Wir brauchen Ihre Unterstützung — Jetzt Mitglied werden! Weitere Infos

Falsch bleibt falsch – auch wenn es legal ist

Selbst wenn jemand nach geltenden Gesetzen nicht verurteilt wird, den eigenen moralischen Kompass muss man deswegen noch nicht ausschalten.

Falsch bleibt falsch – auch wenn es legal ist
Symbolbild. Bild: Unsplash / @tingeyinjurylawfirm.

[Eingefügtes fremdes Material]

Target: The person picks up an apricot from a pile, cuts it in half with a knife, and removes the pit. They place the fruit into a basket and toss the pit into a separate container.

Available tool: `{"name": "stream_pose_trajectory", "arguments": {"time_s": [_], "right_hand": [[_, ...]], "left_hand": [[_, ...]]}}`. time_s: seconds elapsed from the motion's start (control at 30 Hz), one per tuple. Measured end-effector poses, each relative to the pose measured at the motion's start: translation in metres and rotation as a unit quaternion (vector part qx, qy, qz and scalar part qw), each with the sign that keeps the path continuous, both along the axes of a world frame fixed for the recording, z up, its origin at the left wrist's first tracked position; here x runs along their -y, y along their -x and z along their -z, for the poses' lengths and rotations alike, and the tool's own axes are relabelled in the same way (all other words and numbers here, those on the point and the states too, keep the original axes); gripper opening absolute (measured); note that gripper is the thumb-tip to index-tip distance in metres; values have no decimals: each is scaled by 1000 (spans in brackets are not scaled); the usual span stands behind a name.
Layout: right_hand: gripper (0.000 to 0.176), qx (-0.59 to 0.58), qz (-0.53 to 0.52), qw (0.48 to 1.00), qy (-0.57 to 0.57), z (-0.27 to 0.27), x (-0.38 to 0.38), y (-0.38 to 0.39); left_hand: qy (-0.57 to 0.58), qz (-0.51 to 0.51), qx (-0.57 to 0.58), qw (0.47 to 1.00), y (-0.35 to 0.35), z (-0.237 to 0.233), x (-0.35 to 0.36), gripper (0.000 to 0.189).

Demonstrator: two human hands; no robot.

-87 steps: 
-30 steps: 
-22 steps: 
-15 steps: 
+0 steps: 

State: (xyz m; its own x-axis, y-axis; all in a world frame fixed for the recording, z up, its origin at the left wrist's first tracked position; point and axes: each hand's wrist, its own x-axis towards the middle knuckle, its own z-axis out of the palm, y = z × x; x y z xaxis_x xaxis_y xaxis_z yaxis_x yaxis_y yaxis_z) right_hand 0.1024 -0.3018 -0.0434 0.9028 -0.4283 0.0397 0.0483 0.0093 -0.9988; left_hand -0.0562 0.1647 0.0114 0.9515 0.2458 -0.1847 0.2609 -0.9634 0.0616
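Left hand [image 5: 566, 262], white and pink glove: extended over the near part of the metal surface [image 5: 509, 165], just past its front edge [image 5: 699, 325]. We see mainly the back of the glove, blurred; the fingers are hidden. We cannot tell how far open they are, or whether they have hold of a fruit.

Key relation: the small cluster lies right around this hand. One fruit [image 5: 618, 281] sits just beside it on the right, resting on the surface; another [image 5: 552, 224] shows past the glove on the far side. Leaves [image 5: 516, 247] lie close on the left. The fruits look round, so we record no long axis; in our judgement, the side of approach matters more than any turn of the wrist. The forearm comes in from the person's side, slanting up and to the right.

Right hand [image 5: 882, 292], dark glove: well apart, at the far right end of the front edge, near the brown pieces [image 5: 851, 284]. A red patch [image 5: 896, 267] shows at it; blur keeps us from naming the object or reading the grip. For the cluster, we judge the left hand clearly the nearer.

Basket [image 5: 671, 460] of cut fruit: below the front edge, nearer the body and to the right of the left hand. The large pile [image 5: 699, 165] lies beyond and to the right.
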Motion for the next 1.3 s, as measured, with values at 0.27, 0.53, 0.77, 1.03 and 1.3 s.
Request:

Es gibt Dinge, die erschrecken mich – nicht, weil sie gegen das Gesetz verstossen, sondern weil sie moralisch fragwürdig sind, obwohl sie legal sind. Dazu erlaube ich mir das folgende Sprichwort zu erfinden: «Falsch ist falsch, auch wenn es richtig umgesetzt wird.» Legalität ist kein Freifahrtschein für Unmoral.

Nehmen wir Meret Schneider, grüne Nationalrätin und Provokateurin. Im September 2023 wurde sie auf X für einen ironischen Kommentar gesperrt, der als Gewaltaufruf verstanden werden konnte – es war nicht ihre erste Sperre. Irgendwann löste sich das Missverständnis und die Plattform schaltete sie wieder frei.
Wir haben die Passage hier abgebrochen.